BSNL versus BPO
Normally you’d think any government’s main concern would be to increase competition so as to lower costs, and more so if this concerns the country’s booming BPO business.
Yet, the government has not only acted in an unfair manner to the country’s internet service providers (ISPs), it is guilty of increasing costs for the BPO business as well. But first some background before we get to the case itself.
For a BPO business, indeed any business, that is transmitting data back and forth, either nationally or internationally, there are only two ways to do it—either on leased lines or on the internet.
While leased lines are definitely safer than the internet, they’re about 40–50 per cent costlier, apart from being inflexible—if your business location shifts you need another leased line connection as compared to the internet route, where such changeovers are relatively easy.
Over the past couple of years, the introduction of “virtual private networks” (VPN) on the internet has resolved the issue of security to a large extent, with an added advantage.
While a leased line offers you only one maximum bandwidth (64 kbps, 2Mbps, whatever), internet-based VPN-connections allow users to scale up their needs whenever they want—so, you can be using a 64 kbps line most of the year, but get a 2Mbps connection for the three hours you want in a particular week by paying for it just for those three hours instead of for the full year, as you would in the case of a leased line.
For industries like the BPO ones that spend anywhere between 15 and 20 per cent of their annual costs on telecom networks, this is a critical differentiator between success and failure.
Until a few months ago, ISPs were providing VPN-services to clients around half of whom were software or BPO units, and the business was growing by leaps and bounds.

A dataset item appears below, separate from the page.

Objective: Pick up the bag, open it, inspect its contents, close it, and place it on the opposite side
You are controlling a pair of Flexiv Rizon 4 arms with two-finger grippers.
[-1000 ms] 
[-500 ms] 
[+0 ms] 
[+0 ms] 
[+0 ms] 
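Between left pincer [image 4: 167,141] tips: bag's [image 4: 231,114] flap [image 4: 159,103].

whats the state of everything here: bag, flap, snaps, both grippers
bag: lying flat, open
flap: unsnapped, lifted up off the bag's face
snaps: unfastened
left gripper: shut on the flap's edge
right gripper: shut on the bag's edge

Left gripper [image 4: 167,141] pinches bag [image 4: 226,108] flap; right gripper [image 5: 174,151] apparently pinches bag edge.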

That’s when the problem began.
In one case involving the public sector Oriental Insurance Company Limited, which wanted to connect its branches as well as the premises of some customers through a VPN network in September this year, the public sector Bharat Sanchar Nigam Limited (BSNL) was one of the bidders.
For whatever reason, BSNL was technically disqualified and the contract was awarded to Satyam Infoway (Sify). So, as in the past, Sify applied to BSNL for a “last mile” connection from the Oriental Insurance premises to the main network—since it is an expensive proposition to lay a physical line from every user’s premises, in India as in the rest of the world, companies that have already set up these lines have to allow others to use them as well for payment of a certain fee.
In India, the telecom regulator, TRAI, has even stipulated a maximum time period within which such lines have to be made available.
BSNL, however, refused to provide this “last mile” connection, and even sent out a circular to all its divisions saying “we have taken a stand” that no last mile connections are to be provided to any ISP which does VPN services!
The circular went on to say that no last mile or leased line should be provided to Oriental Insurance or Sify or any other company that planned to set up a VPN network for Oriental, and provided a list of sites where Oriental/Sify had wanted a connection to ensure none got allotted even by mistake.
And then, the piece de resistance, BSNL added “M/s Satyam Infoway is having license of ISP and under this license they are not permitted to give IP-VPN, MPLS VPN services to their customers”.
I say piece de resistance for several reasons. One, the licence of the ISPs says they can do “all types of Internet Access/content services except telephony on Internet” (and even this is now allowed), and TRAI has always considered VPN as part of ISP services—indeed, there are letters of BSNL itself prior to this date where it acknowledges that VPN services are part of what ISPs are allowed to offer.
What takes the cake, however, is what follows this September circular of BSNL. Last month, the government re-interpreted the licences of ISPs and decided that VPN services were no longer allowed under the original licences—that is, two months after BSNL says ISPs cannot offer VPN services, the government issues an order to this effect!
The November 10 order, written up to look as if the ISPs were being done a big favour, says the government “today decided to extend the scope of the License conditions of Internet Service Providers (ISPs), thereby allowing them to provide managed Virtual Private Network services to corporates and individuals” since, the note went on to say, such services that “provide a platform for utilisation of bandwidth in a very cost effective and efficient manner are emerging services internationally.”
The catch? The entry fee for this will be Rs 10 crore for an all-India licence, apart from an annual revenue-share licence fee of 8 per cent—till then, ISPs paid a licence fee of only one rupee each year.
In other words, the cash-strapped ISPs have been told to go take a walk.
Interestingly, since the government action amounts to a change in the terms of the ISP licence, TRAI said the telecom ministry just had to ask it for its recommendations and cited clause 11(1)(a)(ii) of the TRAI Act, which mandates this—this followed letters from the TRAI chief arguing that VPN services were part of the ISP licences.
The ministry, however, has chosen to ignore this. What makes the entire exercise even more amusing is that when the same ministry wanted to do Reliance Infocomm a favour—first to allow it to do roaming on its fixed-phone licence and then to regularise it under the guise of a “unified access service licence”—it took only two weeks to accept TRAI’s recommendations and convert them into law!
Indeed, in the second instance, this two-week period even saw the cabinet meet twice to clear the proposal.